• [^] # Re: Expérience littéraire

    Posté par (site web personnel) . En réponse au journal Copyleft is censorship. Évalué à 7.

    La seule exception qui te permette de récupérer l'œuvre est que si par hasard celui qui reçoit est l'auteur, mais il n'y a absolument rien d'automatique.

    Nous sommes absolument d'accord. En droit, le copyleft est là pour protéger nons pas l'émetteur, mais le destinataire (et le destinataire du contenu dérivé par lui) en lui accordant des droits a priori. Dont acte.

    Par contre, il me semble qu'en pratique pour la littérature(j'insiste sur ces points), la situation est bien différente d'avec l'informatique. Prenons le cas où quelqu'un ferait un texte dérivé, même si c'est une version en dialecte urdu écrite dans un alphabet local et dont les exemplaires seraient vendus très chers sous le manteau, dès l'instant où j'en entends parler (le récit qu'on m'en ferait étant lui-même un dérivé de ce dérivé), le reprendre à mon compte m'est possible. Je serais hypocrite de ne pas dire que c'est une conséquence du copyleft qui me plaît, même si ce n'est pas l'unique motivation de mon choix.

    Enfin, à te lire, il me semble que tu établis une forte opposition entre deux attitudes pour soi vs. pour les autres.

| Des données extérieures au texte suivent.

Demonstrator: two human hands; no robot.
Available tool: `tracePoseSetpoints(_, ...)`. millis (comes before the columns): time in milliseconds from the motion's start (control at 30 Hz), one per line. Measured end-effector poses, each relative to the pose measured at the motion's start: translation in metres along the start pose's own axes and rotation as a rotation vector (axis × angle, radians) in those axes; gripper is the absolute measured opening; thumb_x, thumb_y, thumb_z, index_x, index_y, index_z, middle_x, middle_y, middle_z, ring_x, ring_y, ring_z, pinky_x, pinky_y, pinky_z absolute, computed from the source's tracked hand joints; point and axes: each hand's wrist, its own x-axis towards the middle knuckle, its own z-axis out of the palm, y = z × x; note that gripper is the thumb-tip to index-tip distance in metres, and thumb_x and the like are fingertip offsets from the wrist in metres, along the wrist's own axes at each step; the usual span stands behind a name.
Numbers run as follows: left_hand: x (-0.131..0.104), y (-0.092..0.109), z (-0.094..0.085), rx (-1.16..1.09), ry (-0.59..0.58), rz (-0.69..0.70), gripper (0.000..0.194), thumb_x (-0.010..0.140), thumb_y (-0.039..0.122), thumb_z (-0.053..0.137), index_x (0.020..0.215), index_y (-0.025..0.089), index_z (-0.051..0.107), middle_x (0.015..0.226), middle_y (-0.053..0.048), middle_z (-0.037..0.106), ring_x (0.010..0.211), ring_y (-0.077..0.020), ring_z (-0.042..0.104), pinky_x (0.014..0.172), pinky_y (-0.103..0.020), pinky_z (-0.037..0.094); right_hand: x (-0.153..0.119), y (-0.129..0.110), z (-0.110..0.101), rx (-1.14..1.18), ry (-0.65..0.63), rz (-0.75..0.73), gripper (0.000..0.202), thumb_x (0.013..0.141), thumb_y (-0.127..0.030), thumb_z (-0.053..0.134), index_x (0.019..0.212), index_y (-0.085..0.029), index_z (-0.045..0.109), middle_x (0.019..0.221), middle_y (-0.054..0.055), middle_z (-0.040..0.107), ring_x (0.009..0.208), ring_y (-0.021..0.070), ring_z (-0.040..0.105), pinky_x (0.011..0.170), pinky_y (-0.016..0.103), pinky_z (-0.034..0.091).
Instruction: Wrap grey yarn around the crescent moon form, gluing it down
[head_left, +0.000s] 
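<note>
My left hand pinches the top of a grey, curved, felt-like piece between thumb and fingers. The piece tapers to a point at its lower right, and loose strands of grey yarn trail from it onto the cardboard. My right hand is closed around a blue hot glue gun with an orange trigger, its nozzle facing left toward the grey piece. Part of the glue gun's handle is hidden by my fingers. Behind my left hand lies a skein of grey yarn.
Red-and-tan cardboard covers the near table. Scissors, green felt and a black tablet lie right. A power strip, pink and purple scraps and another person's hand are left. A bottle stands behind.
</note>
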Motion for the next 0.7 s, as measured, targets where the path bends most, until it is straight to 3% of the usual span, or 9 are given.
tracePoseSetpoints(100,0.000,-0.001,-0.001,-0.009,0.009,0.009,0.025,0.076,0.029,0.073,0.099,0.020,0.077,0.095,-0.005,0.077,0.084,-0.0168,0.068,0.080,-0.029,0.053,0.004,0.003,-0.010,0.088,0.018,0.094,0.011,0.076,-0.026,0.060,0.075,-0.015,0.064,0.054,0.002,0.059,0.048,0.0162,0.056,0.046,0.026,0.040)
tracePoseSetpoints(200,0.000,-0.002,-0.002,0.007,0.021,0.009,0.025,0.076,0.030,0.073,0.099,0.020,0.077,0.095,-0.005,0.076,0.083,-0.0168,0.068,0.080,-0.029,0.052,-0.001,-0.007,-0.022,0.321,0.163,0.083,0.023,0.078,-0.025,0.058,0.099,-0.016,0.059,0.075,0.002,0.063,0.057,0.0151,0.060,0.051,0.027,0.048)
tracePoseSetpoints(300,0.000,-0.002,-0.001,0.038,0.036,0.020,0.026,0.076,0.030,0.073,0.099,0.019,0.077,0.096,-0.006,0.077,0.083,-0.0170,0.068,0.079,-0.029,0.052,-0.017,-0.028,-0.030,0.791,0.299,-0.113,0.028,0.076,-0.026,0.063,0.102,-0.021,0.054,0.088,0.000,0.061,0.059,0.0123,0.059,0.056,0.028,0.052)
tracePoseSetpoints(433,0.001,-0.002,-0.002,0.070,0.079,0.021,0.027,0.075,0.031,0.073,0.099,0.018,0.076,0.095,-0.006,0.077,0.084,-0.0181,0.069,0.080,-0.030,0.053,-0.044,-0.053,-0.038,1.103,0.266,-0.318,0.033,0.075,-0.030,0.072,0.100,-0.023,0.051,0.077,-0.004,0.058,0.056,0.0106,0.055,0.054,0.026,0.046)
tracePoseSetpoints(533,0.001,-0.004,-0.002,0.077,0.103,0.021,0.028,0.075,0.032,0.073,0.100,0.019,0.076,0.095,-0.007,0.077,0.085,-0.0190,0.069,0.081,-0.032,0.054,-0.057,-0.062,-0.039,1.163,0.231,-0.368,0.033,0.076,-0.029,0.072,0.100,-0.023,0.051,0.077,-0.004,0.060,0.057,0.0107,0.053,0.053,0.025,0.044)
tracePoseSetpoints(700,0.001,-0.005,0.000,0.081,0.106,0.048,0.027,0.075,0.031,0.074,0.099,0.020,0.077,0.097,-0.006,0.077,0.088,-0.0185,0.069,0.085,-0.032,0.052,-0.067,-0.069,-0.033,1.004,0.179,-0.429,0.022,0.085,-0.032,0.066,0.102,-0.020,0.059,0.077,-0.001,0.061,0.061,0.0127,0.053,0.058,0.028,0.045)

Ma vision est plus fluide, je n'ai pas l'impression que ce soit forcément égoïste que d'appréhender la création comme un commun, faite d'allers et retours entre un émetteur initial et d'autres par la suite, sans préjuger de la préférence accordée aux uns ou aux autres. Il me semble que le copyleft est une des rares notions juridiques dans les licences pour la littérature qui puisse en soutenir l'émergence, même si ce n'est pas son but en principe.

    PS: Merci d'avoir dérogé à ton choix de ne plus répondre, il m'est toujours intéressant de creuser un peu les choses, même si cela se fait au fil du clavier de façon plus laborieuse qu'en vis-à-vis.